And when they checked at first light the next morning before mounting up and leaving for town, they found it had been.

MISTER WELLS

B
erta's was crowded and loud, as on every morning. The café was owned and operated by a family named Hauptmann. It was the most popular breakfast place with the town's Anglos, but a number of Mexican businessmen and ranchers were regular patrons too, men who had more in common with Anglo ranchers and merchants than with Mexican laborers. The twins wore suits and ties, and like other men in the room they carried guns under their coats. They had made it a point to arrive early so they could have the rear corner table. It afforded good views of both the front door and the passageway to the kitchen, where the back door was.

At five minutes before eight, there entered a stocky Anglo of middle years with a big broom mustache and wearing a cattleman's hat. He paused by the front wall and scanned the room as he received a chorus of greetings, some hailing him as Jim and some few addressing him as Mr Wells.

The twins knew who he was. It was Marina's custom to save the daily newspaper for them to read on the weekends and they had seen Jim Wells's picture in its pages many times. On some Saturdays they had seen him driving his cabriolet along Elizabeth as he commuted between home and law office, trading waves with friends as he went. The basic facts about his life were well and widely known. He'd been born and raised on a ranch near Corpus Christi and earned his law degree in Virginia. He came back to Texas and settled in Brownsville and became law partner to a man twenty-six years his senior and with the fitting name of Powers. An easterner with a New York law degree who once served as an American consul to Switzerland and had a gift for languages and for making and keeping friends, Stephen Powers had been living in Brownsville since right after the Mexican War. He had at various times been mayor of the town, a Cameron County judge, a district
judge, a member of the Democratic state central committee, a state representative, and a state senator. To say he was the most powerful man in Cameron County was akin to saying the sky was blue, and if Jim Wells could not have had a more suitable mentor in the four years of their partnership before Powers's death, Stephen Powers could not have had a more brilliant protégé. Moreover, when Wells married Powers's niece, Pauline Kleiber, he joined an august circle of prominent families into which Powers himself had wed.

Powers's specialty was real estate law, and Wells fast became as expert as his partner in land grant litigation. Their firm's clients included Mifflin Kenedy and Richard King, who owned the largest cattle ranches in the state and were part of a coalition Powers had formed of the region's most important ranchers, fewer than a hundred of whom owned almost all of Cameron County—which in that day stretched a hundred miles from the mouth of the Rio Grande up to Baffin Bay. This alliance of ranchmen was the core of Powers's political strength. Each ranch employed hundreds of mestizos who would in any election cast their votes as their bosses directed. Like all mestizos in South Texas, regardless of their actual nationality, the ranch workers were all of a category and called Mexicans—“my Mexicans” by the ranchers who employed them—and if some or even most of them who voted were not American citizens, well, who could prove it in a rural world largely devoid of birth certificates? On their arrival in Texas the twins had recognized that the relationship between a rancher and his mestizos was not much different from that of a Mexican hacendado and his peons. A relationship that had developed, after all, from the same cultural traditions.
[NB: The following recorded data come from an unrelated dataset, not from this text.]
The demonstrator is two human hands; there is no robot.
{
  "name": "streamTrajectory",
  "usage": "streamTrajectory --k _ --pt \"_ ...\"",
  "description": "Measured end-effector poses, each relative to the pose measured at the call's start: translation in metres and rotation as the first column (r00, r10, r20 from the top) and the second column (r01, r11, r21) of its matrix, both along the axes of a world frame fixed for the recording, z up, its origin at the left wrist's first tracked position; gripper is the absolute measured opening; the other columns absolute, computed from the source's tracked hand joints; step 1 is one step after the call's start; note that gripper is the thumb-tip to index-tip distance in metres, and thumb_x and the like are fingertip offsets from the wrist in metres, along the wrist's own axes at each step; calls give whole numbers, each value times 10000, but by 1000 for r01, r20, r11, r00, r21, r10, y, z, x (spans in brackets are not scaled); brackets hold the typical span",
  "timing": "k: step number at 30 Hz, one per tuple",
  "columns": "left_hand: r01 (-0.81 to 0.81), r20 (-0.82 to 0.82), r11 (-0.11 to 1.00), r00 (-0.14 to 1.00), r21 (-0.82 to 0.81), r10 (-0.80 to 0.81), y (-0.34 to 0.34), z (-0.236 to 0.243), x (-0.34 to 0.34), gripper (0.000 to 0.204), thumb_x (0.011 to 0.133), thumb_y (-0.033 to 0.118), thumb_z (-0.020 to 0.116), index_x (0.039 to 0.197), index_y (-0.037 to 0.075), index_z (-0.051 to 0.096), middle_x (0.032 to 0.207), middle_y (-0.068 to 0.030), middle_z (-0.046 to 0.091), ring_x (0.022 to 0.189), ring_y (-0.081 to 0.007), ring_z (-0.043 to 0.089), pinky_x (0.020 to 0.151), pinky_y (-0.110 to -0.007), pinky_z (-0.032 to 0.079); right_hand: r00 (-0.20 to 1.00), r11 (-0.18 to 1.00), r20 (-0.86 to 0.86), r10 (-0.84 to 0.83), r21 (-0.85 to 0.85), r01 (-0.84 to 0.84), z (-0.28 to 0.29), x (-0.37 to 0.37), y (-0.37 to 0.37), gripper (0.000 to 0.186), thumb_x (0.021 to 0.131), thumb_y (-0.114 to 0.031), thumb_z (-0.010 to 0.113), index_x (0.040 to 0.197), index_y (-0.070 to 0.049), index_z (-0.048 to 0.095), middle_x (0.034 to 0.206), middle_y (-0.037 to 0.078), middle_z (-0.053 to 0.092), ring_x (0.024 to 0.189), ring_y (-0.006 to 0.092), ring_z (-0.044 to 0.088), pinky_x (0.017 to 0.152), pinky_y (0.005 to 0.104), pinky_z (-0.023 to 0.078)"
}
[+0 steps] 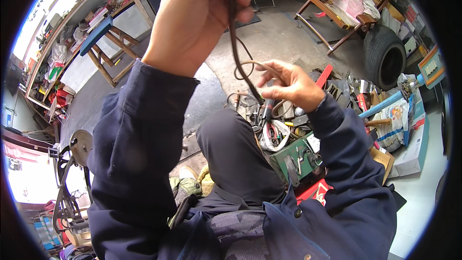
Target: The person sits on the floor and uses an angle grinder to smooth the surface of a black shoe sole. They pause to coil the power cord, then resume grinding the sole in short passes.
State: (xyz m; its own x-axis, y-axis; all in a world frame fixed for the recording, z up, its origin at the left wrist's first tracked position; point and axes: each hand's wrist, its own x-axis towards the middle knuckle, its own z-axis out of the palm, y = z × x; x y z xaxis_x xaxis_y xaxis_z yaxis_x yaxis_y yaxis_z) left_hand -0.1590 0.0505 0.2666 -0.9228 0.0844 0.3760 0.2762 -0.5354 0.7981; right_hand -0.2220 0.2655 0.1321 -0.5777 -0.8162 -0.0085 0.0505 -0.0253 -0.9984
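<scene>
Raised at the top middle, my left hand [199, 17] is closed around a black cable [235, 43] that hangs down toward my right hand. Lower and to the right, my right hand [293, 85] has its thumb and fingers bent round the cable's thinner, looped part [274, 71]. Just below those fingers is a dark, rod-shaped piece with a reddish part [268, 110]; whether it joins the cable I cannot tell. Beneath it, a white plastic bag [276, 142] holds small parts with red and black bits. My knee [231, 139] is beside the bag.
A green metal toolbox [294, 156] stands by my right knee, amid heaped tools and parts. Farther right are a tyre [385, 58] and a wooden folding chair [344, 5]. To the left stand a blue-topped stool [102, 33] and a machine with a round wheel [81, 147].
</scene>
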Motion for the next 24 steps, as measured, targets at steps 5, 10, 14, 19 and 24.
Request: streamTrajectory --k 5,10,14,19,24 --pt "-91 -21 996 996 7 91 8 0 -3 157 1070 123 504 1203 63 562 972 -62 655 848 -192 639 778 -365 543 979 985 127 161 -91 -150 -39 25 -7 475 911 49 653 1375 0 560 1249 41 639 1019 76 612 905 240 504" --pt "-211 -21 975 977 63 213 -5 0 -6 125 1051 96 508 1128 34 584 980 -82 664 869 -211 674 838 -399 584 992 995 123 33 87 -44 -61 44 -6 636 878 -156 837 1410 9 528 940 -17 614 739 20 488 678 185 409" --pt "-200 -34 966 977 166 209 13 -12 -4 104 1038 72 507 1099 34 581 1001 -96 657 915 -234 673 887 -450 579 958 971 -252 -135 160 179 -60 47 -19 657 883 -147 839 1445 -24 523 885 -72 541 726 19 436 675 186 404" --pt "-107 -119 982 985 155 126 -1 -23 -13 111 1032 69 511 1129 49 560 1047 -97 649 1003 -255 659 957 -489 553 928 990 -356 -110 42 134 -63 50 -32 172 1002 -132 687 1103 -9 754 895 27 734 846 93 638 769 267 507" --pt "-265 24 945 961 -192 275 -69 -53 -28 367 1081 250 458 1314 8 603 1262 -166 682 1229 -311 634 1099 -476 473 888 929 -274 -370 -118 351 -54 37 2 180 1026 -140 651 1009 10 749 843 6 709 730 67 581 662 239 468"
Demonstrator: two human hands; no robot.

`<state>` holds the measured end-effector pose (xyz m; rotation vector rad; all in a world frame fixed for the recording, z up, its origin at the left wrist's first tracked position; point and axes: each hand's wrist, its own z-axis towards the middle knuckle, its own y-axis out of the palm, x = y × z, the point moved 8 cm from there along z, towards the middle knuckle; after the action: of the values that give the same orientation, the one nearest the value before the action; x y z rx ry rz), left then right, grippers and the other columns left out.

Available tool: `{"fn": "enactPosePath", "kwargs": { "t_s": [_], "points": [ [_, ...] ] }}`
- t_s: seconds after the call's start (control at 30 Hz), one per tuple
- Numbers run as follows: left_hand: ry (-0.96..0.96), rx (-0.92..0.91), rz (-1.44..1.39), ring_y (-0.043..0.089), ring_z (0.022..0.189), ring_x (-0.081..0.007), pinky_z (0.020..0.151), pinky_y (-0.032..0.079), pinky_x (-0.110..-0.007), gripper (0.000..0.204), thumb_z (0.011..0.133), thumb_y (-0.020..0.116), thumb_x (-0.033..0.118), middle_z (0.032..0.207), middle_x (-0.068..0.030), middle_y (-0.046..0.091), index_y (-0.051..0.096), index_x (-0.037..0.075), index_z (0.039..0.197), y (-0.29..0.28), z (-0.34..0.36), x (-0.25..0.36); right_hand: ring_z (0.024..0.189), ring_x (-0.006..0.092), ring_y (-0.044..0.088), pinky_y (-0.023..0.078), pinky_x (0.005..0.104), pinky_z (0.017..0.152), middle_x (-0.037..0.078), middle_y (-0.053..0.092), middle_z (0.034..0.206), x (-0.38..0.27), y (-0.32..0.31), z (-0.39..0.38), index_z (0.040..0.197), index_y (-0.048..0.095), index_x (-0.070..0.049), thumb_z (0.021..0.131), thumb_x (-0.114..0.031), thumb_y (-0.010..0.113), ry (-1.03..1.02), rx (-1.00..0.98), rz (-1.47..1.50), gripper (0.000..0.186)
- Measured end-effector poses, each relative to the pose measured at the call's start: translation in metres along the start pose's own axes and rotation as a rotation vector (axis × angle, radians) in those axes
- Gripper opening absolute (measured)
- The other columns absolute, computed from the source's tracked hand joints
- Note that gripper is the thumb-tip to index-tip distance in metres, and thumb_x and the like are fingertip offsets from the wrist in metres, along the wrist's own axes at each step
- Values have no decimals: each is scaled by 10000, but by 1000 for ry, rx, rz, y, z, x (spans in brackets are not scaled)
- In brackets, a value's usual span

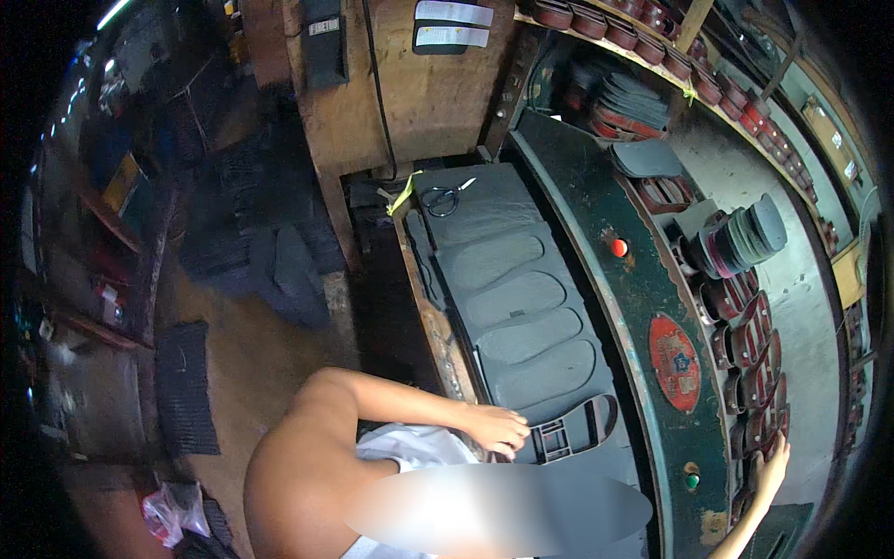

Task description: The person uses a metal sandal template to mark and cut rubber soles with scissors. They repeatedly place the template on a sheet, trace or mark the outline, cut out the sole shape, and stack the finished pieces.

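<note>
on the dark sheet (538, 331) spread over the worktop (436, 331), just beside a row of sole outlines, lies an open-framed, sole-shaped cutter (556, 439). the left hand (500, 431) is at its left end, half open with fingers loosely bent; whether they grip it or only touch, i cannot tell. the right hand (771, 463) is at the row of red cutters (752, 335) beyond the green machine (643, 307), fingers partly spread, any hold hidden. a lopsided nudge from the left hand could, i judge, turn the cutter askew or slide it over the nearest outline, especially with the arms so far apart. its long axis runs across the sheet, roughly along the outlines, the rounded end pointing right toward the machine.
</note>
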<state>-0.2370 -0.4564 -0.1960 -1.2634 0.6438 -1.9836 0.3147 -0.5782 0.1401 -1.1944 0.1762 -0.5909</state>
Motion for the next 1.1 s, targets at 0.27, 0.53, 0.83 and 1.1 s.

In return for Powers's protection and promotion of their interests in the state capital, the ranchers delivered their workers' votes to whichever candidates he pointed. It was a form of political brokering as old as the republic, and Powers was a master of it. And Jim Wells became a wizard. He was as affable as his partner, but having grown up on a cattle ranch he was one of the ranchers' own and hence even more adept at dealing with them. He knew their ways, talked like they did, was given to the same gestures. But in his rapport with the peons he had no Anglo equal. Like Powers he was fluent in Spanish and familiar with Mexican culture and respectful of Mexican traditions, and having converted to his wife's Catholic faith, he shared the peons' religion. More than any other Anglo of authority, Jim Wells had a genuine concern for the local Mexicans, and they recognized his sincerity and repaid it with steadfast personal loyalty. He knew hundreds of them by name, and in times of want provided for them from his own pocket. He defended them in court for a nominal fee, when he charged them anything at all. He got them out of jail with reduced fines and sentences. He visited with them in their homes and played with their children and was a godfather many times over. Many a Mexican child had been named in his honor—Santiago or Jaime or Diego. The peons venerated Wells as a patron saint and not even their employers had greater sway with them. When Señor
Wells—or Don Santiago, as he was widely known—said he would grateful it if they would vote for a particular political candidate, so did they vote. In the thirteen years since Stephen Powers's death, Jim Wells, who had never held public office except for a brief stint as Brownsville city attorney, had expanded the political machine he inherited from his partner and enhanced its operation. His influence now reached not only to the Texas capitol but to the Washington offices of Texas congressmen he had helped to get elected. El jefe de los jefes, the Mexicans called him.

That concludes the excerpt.